なぜ、論理「和」、論理「積」と呼ばれるのかについては、次のように説明できます。

定義の真理値表における $ \lor$ を $ +$(足し算の記号)、$ \land$ を $ \times$(掛け算の記号) 、Tを1、Fを0で置き換えると、真理値表を

$ P $ $ Q $ $ P+Q$ $ P\times Q$
1 1 1 1
1 0 1 0
0 1 1 0
0 0 0 0

と書き換えることができます。ここからわかる通常の足し算、掛け算との関連性から、論理「和」、論理「積」という名称が与えられています。なお、$ P$ も $ Q$ も真であるときの論理和に対応する $ 1+1=1 $ のみ、論理演算独特のルールであることに注意してください。

重要事項

ド・モルガンの法則

ド・モルガンの法則 - 命題論理のド・モルガンの法則

*1:この真でも偽でもない状態を認めないという条件を、排中律といいます。命題論理を含む古典論理では、排中律の仮定が前提となっています。
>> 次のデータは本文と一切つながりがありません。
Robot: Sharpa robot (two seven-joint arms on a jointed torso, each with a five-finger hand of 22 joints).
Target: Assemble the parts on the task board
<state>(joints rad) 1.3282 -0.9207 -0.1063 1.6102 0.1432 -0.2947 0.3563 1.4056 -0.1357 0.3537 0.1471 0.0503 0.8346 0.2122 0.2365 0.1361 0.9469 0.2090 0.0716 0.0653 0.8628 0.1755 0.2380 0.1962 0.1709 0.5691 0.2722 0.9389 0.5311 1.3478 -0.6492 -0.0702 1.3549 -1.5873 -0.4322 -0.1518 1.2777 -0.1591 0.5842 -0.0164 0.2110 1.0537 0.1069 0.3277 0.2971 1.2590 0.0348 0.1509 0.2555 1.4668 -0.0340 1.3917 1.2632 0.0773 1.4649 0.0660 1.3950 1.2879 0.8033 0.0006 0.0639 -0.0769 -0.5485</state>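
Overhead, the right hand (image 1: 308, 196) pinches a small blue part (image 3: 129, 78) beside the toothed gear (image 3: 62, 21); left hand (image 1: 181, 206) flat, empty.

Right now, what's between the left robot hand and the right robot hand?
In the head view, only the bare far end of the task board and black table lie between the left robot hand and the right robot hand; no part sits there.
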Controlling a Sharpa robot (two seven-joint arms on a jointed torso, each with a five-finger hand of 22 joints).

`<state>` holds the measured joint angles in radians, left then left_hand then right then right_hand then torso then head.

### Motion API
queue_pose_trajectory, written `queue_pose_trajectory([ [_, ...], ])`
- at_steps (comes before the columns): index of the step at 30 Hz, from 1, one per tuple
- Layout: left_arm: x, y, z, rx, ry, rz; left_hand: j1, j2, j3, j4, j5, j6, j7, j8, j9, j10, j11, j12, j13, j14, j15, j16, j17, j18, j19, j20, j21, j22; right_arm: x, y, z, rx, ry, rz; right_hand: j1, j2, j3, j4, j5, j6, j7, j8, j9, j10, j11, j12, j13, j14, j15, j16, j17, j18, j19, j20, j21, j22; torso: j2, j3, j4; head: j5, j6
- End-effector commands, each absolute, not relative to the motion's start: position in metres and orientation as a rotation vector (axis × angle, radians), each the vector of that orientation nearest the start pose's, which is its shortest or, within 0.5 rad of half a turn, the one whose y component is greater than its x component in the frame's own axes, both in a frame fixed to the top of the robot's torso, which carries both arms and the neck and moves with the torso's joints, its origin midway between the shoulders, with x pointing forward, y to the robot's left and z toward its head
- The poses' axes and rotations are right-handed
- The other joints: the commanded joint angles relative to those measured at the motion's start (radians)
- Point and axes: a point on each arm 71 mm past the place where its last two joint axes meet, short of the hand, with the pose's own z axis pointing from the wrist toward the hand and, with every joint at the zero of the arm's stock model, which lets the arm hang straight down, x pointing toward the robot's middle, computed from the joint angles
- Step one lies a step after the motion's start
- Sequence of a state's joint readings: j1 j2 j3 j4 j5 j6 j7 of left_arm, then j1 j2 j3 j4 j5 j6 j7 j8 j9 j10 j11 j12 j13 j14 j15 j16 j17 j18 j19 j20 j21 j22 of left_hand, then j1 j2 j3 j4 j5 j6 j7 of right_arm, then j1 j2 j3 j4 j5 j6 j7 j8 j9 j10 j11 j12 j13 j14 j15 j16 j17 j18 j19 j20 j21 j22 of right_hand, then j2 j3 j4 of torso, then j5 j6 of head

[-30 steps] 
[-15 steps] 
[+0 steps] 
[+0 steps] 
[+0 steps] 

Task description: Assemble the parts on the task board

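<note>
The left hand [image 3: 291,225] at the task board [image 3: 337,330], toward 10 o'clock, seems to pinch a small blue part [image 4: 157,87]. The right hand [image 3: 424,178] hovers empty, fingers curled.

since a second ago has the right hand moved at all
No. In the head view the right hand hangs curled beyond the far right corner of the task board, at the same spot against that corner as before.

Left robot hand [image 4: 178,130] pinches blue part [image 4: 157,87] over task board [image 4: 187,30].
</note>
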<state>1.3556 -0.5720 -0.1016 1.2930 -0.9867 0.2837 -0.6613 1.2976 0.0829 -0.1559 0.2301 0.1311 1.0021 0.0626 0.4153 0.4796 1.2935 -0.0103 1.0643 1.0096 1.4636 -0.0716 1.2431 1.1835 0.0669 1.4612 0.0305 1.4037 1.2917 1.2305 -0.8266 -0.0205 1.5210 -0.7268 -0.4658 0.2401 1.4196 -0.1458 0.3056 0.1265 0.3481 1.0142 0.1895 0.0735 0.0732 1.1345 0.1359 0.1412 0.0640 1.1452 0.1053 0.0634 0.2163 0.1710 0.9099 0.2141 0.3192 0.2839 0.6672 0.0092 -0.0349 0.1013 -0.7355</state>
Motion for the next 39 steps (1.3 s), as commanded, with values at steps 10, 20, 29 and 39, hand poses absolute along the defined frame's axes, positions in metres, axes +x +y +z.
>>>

*2:具体的な命題の間の関係をいくら調べていったとしても、一般の命題間に成り立っている抽象的な性質についてはあまりなにもわかりません。たとえば「数学は学問である」「数学は中学校で学ぶ」「数学は高校で学ぶ」のような数学について言えることからなる真の命題たちを組み合わせると、「数学は中学校で学ぶ学問である」「数学は中学と高校で学ぶ」という新たな真の命題を作ってくことができます。しかしこの作業は「数学」をテーマに言えることを際限なく積み上げていくだけのもので、命題の一般的法則を捉えるという観点からはあまり実りのある考察とは言えません。

*3:$P$ が真であるという仮定を置いた上で $P\rightarrow Q$ が証明されたとします。もし将来 $P$ が証明されれば、それと同時に $Q$ も証明されたことになります。したがって、$P$ の真偽が不明な場合も、$P\rightarrow Q$ を考察することには価値があります。